W 1945 r. ks. Mikołaj uznał Patriarchat Moskiewski. Decyzja ta, która zaszkodziła mu jako opatowi świątyni, doprowadziła do bolesnej dla niego izolacji i wywołała szok wśród przyjaciół. Archimandryta Mikołaj spoczął w Panu podczas Wielkiego Postu 24 marca 1963 roku w szpitalu św. Pankracego i został pochowany na cmentarzu Headington w Oksfordzie.

„Modlę się, aby Chrystus was błogosławił i prowadził dzień po dniu do świętości.

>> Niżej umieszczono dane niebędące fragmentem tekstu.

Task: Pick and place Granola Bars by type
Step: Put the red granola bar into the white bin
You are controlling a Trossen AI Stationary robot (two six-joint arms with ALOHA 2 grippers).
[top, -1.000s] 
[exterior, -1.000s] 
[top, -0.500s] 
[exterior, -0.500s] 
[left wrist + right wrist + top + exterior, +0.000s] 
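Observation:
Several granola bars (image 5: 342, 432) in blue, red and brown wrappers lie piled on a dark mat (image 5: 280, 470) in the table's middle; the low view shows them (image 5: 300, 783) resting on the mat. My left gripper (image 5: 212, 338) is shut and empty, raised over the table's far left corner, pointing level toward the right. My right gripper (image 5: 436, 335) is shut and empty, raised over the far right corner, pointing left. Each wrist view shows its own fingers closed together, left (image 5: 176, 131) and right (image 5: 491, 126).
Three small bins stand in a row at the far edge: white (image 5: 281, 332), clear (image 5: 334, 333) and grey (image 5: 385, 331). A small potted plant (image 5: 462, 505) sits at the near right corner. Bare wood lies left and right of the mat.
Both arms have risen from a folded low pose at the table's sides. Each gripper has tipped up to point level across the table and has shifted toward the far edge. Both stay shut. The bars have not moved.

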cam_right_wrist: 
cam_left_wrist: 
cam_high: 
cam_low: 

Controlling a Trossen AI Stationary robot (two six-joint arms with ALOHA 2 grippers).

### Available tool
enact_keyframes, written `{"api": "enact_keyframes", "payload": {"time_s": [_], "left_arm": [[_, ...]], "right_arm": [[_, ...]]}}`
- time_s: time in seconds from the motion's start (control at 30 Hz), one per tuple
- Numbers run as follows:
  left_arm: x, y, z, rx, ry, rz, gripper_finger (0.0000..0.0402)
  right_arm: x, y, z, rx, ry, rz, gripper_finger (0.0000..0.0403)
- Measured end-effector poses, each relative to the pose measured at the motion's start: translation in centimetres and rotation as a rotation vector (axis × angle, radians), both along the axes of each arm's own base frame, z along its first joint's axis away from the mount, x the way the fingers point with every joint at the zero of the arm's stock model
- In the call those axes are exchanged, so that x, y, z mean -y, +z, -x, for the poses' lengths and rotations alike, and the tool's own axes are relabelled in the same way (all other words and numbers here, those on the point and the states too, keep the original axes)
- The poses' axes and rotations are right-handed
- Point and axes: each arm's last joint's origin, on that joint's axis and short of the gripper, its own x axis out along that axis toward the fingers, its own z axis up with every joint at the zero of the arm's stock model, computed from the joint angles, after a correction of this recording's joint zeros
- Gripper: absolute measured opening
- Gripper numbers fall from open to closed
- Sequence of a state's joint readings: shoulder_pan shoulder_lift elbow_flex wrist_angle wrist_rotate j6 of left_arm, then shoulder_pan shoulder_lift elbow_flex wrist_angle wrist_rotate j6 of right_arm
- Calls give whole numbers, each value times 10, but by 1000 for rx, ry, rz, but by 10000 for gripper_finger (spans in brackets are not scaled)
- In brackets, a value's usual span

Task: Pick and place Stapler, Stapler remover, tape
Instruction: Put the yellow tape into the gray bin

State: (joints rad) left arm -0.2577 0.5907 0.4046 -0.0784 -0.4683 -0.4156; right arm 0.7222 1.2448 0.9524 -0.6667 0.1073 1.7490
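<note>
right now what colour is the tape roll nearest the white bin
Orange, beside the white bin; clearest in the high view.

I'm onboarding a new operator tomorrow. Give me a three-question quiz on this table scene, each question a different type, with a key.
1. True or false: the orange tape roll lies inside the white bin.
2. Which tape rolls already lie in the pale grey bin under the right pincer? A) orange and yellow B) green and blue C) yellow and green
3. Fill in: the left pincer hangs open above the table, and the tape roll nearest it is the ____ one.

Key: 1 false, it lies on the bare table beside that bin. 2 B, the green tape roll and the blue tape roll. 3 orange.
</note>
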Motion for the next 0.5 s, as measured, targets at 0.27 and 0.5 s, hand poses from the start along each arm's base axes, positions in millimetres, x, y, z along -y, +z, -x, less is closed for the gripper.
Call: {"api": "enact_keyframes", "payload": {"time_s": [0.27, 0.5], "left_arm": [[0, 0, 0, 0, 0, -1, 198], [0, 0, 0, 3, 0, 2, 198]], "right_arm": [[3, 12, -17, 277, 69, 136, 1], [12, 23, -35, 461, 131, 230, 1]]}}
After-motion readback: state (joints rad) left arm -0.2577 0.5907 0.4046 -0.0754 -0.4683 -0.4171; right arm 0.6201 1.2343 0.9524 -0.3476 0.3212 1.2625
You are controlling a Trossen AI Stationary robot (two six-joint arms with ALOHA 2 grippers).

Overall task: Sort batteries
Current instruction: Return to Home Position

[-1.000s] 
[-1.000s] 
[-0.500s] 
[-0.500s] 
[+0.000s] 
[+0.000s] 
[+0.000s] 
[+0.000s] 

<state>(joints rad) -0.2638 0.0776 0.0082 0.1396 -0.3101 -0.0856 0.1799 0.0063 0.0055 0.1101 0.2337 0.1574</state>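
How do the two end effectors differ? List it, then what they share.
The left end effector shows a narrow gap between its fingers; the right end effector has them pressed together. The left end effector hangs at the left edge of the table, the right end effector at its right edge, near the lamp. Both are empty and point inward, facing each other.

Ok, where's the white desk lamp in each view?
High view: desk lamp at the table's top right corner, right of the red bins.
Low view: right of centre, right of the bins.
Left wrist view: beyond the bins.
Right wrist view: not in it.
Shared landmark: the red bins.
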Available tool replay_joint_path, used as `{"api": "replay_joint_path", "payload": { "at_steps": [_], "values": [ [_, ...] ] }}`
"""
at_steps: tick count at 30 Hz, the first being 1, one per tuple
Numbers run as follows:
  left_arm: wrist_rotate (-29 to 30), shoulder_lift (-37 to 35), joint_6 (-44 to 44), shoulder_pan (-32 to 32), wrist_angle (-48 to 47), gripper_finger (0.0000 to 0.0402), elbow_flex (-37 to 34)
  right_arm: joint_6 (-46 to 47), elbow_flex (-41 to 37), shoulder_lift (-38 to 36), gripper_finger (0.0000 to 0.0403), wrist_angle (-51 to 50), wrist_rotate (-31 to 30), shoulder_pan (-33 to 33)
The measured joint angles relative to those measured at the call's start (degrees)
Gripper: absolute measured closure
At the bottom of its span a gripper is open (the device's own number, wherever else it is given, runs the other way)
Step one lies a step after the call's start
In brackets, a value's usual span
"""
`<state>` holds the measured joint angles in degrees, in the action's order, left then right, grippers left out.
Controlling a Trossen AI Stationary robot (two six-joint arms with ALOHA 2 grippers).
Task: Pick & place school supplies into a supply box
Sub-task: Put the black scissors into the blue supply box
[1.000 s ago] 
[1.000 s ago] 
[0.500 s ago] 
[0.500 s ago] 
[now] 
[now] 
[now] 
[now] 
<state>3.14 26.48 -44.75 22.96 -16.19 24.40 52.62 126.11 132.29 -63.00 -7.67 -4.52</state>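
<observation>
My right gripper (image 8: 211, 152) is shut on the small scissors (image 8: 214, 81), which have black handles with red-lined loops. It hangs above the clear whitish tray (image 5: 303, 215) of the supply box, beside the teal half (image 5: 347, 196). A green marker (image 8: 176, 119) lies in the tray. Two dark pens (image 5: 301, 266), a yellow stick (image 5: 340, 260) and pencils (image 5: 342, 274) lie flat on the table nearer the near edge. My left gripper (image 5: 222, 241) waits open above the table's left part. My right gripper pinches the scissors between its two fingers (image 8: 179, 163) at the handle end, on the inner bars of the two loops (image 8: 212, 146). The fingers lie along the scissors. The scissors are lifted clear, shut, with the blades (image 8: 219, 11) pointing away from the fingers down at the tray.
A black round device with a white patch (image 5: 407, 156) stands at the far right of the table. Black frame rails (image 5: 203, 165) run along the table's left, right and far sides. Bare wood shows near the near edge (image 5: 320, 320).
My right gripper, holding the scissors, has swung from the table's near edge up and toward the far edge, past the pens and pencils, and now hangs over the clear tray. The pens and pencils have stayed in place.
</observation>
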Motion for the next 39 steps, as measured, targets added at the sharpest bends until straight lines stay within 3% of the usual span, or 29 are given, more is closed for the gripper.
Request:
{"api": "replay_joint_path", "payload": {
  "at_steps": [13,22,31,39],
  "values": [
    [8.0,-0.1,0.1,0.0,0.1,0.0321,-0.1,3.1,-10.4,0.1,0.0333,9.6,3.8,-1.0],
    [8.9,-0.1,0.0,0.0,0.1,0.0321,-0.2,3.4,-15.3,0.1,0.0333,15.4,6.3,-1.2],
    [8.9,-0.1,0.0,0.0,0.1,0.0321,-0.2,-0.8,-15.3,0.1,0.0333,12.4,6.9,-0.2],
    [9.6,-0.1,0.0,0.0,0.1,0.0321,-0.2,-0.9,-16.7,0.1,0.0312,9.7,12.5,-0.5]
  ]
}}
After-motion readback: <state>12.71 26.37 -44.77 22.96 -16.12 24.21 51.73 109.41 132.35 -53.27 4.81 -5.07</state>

Twój Przyjaciel w radości i Pocieszenie w kłopotach; modlę się

Aby każdy obłok prowadził cię do światła, aby Pan prowadził cię z jednego szczytu na drugi,

On sam jest Gwiazdą Dzienną, oświetlającą najciemniejszą noc. modlę się

Aby Dzieciątko Boże, przed którego żłóbkiem klękasz,

Napełnił Twoją duszę radością, abyś wierniej Go naśladowała.

1917 Tobolsk. Aleksandra».

Modlitwa ta, napisana osobiście przez cesarzową dla S. Gibbsa w języku angielskim i przedstawiona na Boże Narodzenie 1918 r., wydaje nam się przewodnikiem po całym jego wciąż długim życiu. Dopełnił zadanie, które sobie postawił – poświęcił swoje życie dawaniu świadectwa świętości Męczenników Królewskich, piękna i szlachetności ich wiary. Trzy dni przed śmiercią ikona podarowana przez rodzinę królewską i wisząca w jego sypialni w domu jego adoptowanego syna Jerzego (Georgy Savelyev. W innym tłumaczeniu - Pavelyev) została odnowiona.

Najbardziej kompletne studium życia Charlesa Sidneya Gibbsa zostało napisane przez Christinę Benag (Nashville, Tennessee, USA). Jej własne poszukiwania duchowe przeszły także z Kościoła anglikańskiego na prawosławie, co wzbudziło zainteresowanie człowiekiem, który poświęcił swoje życie szerzeniu prawosławia w Wielkiej Brytanii i założył w Oksfordzie kaplicę prawosławną ku czci Mikołaja, rosyjskiego cara męczennika, choć został oficjalnie nazwany imieniem św. Mikołaja Świat Licji, Cudotwórca.

Dziękujemy wszystkim, którzy pomogli nam w znalezieniu ewentualnych adresów Tiumeń Ch.S. Gibbs: Dyrektor Instytutu Badawczego Historii Nauki i Technologii Regionu Trans-Uralskiego Państwowego Uniwersytetu Nafty i Gazu w Tiumeniu, prof. VE Kopylov, pracownik wydziału ochrony zabytków kultury Wydziału Kultury Administracji Miasta Tiumeń V.A. Chupina, AA Zyryanov, lokalny historyk I.G. Szarszin.